Hal ini terbukti saat perjamuan istana, I An dengan percaya diri menggandeng Hui Ju untuk berjalan paling depan. Berkat dukungan Hui Ju, I An berubah jadi pria yang lebih berani mengambil sikap tegas di hadapan kekuasaan kerajaan.
3. Perspektif baru tentang kehidupan rakyat biasa

Lewat interaksinya dengan Hui Ju, I An melihat sisi kehidupan di luar protokol kerajaan yang kaku. Sikap eksentrik dan cerdas Hui Ju mengajari sang pangeran untuk lebih fleksibel dalam menghadapi masalah.

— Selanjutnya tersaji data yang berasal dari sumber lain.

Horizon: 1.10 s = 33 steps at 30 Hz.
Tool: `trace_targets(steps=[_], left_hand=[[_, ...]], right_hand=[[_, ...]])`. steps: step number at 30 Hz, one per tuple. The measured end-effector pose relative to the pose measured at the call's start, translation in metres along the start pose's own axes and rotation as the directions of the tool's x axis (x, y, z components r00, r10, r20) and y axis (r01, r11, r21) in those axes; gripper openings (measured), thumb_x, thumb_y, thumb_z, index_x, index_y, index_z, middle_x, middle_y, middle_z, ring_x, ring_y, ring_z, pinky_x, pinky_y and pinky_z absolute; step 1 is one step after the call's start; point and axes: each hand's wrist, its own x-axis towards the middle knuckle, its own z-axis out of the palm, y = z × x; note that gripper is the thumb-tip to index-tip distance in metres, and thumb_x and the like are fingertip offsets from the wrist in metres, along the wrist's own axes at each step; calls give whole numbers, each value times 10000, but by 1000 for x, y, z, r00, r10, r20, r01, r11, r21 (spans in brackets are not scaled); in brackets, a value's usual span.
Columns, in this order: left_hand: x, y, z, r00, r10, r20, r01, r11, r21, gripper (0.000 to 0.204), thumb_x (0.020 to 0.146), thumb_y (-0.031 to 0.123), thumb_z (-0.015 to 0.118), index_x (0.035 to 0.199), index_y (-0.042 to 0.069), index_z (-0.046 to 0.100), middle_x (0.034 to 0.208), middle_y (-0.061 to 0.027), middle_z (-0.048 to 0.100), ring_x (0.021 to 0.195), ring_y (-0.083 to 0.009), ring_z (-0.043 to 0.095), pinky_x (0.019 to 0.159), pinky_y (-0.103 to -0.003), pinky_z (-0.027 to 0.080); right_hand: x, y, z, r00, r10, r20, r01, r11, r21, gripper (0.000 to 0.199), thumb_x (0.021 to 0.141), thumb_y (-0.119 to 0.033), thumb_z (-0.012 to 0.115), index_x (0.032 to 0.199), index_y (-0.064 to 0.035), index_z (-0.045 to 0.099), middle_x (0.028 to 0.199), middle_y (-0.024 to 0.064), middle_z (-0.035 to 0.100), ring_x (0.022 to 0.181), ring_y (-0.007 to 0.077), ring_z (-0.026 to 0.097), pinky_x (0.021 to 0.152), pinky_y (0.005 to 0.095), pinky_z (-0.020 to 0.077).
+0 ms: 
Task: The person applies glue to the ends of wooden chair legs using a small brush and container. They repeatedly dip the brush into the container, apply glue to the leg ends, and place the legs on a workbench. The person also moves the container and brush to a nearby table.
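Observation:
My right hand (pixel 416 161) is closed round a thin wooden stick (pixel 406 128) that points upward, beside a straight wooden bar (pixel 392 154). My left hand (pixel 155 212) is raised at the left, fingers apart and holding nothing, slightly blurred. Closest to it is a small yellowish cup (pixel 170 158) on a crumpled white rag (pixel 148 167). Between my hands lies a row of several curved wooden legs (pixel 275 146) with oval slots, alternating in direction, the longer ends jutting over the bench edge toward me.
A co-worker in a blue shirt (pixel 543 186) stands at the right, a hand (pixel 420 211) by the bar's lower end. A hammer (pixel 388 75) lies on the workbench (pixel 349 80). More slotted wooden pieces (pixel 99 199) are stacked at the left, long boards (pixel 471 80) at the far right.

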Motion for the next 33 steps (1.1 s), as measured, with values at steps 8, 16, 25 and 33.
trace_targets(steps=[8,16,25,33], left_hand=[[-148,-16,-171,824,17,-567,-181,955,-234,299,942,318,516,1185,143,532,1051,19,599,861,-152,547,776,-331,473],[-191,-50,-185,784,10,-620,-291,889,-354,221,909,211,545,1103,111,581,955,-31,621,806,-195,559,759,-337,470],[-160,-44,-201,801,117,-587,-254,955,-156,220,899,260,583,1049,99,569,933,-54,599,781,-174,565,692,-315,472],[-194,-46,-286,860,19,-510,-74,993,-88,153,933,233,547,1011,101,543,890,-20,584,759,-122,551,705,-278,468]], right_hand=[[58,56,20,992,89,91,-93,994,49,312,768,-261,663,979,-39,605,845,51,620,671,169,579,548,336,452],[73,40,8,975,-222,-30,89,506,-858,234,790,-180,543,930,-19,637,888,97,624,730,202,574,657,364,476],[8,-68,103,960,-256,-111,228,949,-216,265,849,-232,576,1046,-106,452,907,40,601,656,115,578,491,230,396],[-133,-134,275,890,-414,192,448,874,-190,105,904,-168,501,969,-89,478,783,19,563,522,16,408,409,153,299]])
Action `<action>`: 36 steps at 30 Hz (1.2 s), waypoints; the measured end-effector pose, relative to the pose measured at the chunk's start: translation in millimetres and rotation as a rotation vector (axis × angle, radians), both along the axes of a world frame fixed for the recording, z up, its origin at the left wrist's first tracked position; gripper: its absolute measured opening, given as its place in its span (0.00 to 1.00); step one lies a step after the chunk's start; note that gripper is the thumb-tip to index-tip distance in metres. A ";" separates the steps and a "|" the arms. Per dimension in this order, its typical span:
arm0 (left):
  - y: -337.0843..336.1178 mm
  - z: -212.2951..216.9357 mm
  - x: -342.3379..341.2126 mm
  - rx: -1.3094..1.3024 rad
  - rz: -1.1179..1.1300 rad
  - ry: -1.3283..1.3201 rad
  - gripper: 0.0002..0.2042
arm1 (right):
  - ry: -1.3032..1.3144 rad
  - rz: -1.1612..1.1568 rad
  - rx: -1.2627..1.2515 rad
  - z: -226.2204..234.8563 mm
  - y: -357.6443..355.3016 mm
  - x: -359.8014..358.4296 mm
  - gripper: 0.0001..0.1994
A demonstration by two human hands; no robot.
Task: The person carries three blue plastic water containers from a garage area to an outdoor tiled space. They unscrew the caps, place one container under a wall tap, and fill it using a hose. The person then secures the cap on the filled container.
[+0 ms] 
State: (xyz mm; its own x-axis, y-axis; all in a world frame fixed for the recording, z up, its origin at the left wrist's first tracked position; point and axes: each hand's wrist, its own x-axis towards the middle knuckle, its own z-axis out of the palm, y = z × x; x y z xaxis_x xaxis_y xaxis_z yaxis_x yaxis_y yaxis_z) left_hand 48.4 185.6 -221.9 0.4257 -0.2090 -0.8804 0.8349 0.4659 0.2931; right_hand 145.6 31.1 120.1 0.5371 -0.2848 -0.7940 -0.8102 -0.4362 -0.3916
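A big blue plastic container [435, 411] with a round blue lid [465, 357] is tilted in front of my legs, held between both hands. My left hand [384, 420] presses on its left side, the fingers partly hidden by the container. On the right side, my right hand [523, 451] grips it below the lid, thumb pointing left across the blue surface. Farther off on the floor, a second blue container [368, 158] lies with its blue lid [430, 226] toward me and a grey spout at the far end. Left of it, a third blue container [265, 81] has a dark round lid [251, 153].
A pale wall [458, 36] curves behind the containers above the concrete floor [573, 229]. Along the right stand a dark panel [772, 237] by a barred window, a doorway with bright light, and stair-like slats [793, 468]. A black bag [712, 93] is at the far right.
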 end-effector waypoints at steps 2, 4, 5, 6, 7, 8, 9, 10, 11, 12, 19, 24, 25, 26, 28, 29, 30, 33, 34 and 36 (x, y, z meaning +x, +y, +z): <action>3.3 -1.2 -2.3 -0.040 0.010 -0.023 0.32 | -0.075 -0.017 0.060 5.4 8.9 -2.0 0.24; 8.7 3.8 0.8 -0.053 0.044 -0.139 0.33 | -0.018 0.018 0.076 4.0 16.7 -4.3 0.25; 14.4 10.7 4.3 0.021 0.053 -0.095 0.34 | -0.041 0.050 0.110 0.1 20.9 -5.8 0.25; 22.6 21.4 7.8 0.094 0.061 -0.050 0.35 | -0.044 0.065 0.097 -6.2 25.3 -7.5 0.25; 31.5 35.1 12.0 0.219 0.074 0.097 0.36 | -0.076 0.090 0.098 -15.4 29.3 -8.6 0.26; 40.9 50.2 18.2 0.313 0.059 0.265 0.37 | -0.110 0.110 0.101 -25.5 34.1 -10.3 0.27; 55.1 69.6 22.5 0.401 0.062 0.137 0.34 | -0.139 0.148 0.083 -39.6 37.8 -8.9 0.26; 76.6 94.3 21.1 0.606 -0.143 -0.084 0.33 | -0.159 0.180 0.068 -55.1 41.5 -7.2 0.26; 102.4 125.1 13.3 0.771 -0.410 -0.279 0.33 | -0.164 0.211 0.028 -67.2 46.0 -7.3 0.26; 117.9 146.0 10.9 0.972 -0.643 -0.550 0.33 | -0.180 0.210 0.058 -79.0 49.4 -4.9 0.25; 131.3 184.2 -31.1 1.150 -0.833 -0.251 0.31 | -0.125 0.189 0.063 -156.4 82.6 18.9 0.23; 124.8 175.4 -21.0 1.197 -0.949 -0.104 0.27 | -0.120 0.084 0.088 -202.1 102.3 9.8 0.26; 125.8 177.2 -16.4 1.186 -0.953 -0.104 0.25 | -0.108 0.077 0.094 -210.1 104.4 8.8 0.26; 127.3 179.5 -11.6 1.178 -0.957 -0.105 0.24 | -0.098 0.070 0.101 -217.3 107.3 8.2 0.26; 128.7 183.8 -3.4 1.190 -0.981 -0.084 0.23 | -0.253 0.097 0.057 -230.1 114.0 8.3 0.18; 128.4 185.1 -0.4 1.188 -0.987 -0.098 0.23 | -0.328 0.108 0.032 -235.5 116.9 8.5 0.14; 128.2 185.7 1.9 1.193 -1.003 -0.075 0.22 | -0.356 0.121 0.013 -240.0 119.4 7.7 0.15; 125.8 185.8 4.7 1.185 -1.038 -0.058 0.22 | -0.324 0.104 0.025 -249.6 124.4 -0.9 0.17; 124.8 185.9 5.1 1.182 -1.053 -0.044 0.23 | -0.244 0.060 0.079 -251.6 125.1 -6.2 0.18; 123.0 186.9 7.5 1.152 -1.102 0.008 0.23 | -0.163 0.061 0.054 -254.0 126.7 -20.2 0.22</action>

I An pun mulai berani mendobrak tradisi.
Seperti saat ia tanpa ragu menyantap hidangan di atas kapal pesia, meski aturan istana mewajibkannya makan di restoran resmi. Bahkan, ketika terserang mabuk laut, ia pertama kalinya mencoba pengobatan alternatif dari Hui Ju dengan cara ditusuk jarum pada bagian jarinya.
Sebagai pangeran yang selalu hidup terkekang dalam batasan ketat istana, Pangeran I An belajar banyak hal dari Hui Ju. Kehadiran Hui Ju memberinya banyak perspektif baru, terutama mengenai cara bersikap tegas di tengah tekanan dan memotivasinya untuk lebih teguh di Perfect Crown.